The Descent (Neil Marshall, 2005)

Shauna Macdonald in The Descent

Cast: Shauna Macdonald, Natalie Mendoza, Alex Reid, Saskia Mulder, MyAnna Buring, Nora-Jane Noone, Oliver Milburn, Molly Kayl, Craig Conway. Screenplay: Neil Marshall. Cinematography: Sam McCurdy. Production design: Simon Bowles. Film editing: Jon Harris. Music: David Julyan.
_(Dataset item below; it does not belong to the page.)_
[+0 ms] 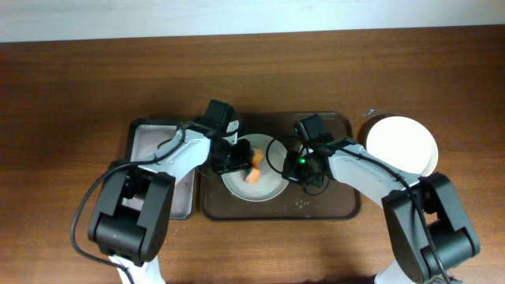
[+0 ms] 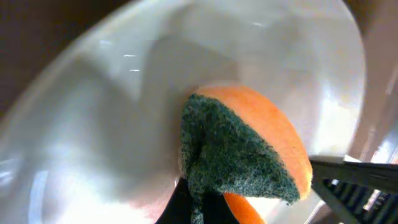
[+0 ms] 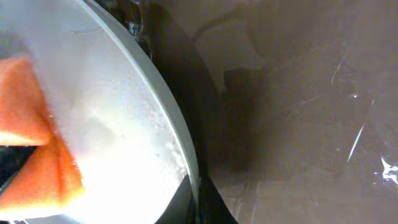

Neil Marshall's The Descent is notorious for having two endings, one for American audiences and a darker, more ambiguous one for the rest of the world. Neither ending, it seems to me, is satisfactory, but the choice itself points out the difficulty with genre films: What sort of conclusion do you put on a movie that has potential spinoffs lurking in its plot? Structurally, The Descent reflects the influence of sequelitis. As a claustrophobe, I was suitably terrified by the film when it looked like it was going to be an exciting and scary survival adventure. But then, midway, The Descent turns into a monster movie, and at that point it became "just a movie" to me: actors in makeup on obvious sound stage sets. I also preferred the movie when it seemed that there were going to be real characters in it, but then Marshall fails to provide distinct personalities for each of the six women who brave the adventure. Four of them fall by the way as the hero (Shauna Macdonald as Sarah) and the villain (Natalie Mendoza as Juno) battle each other along with the threatening creepers. We know Sarah is the hero because she has previously suffered a terrible loss, just as we know Juno is the villain because she's an adrenaline junkie likely to put them in danger. Skillfully made, and undeniably involving, The Descent sadly falls into genre clichés.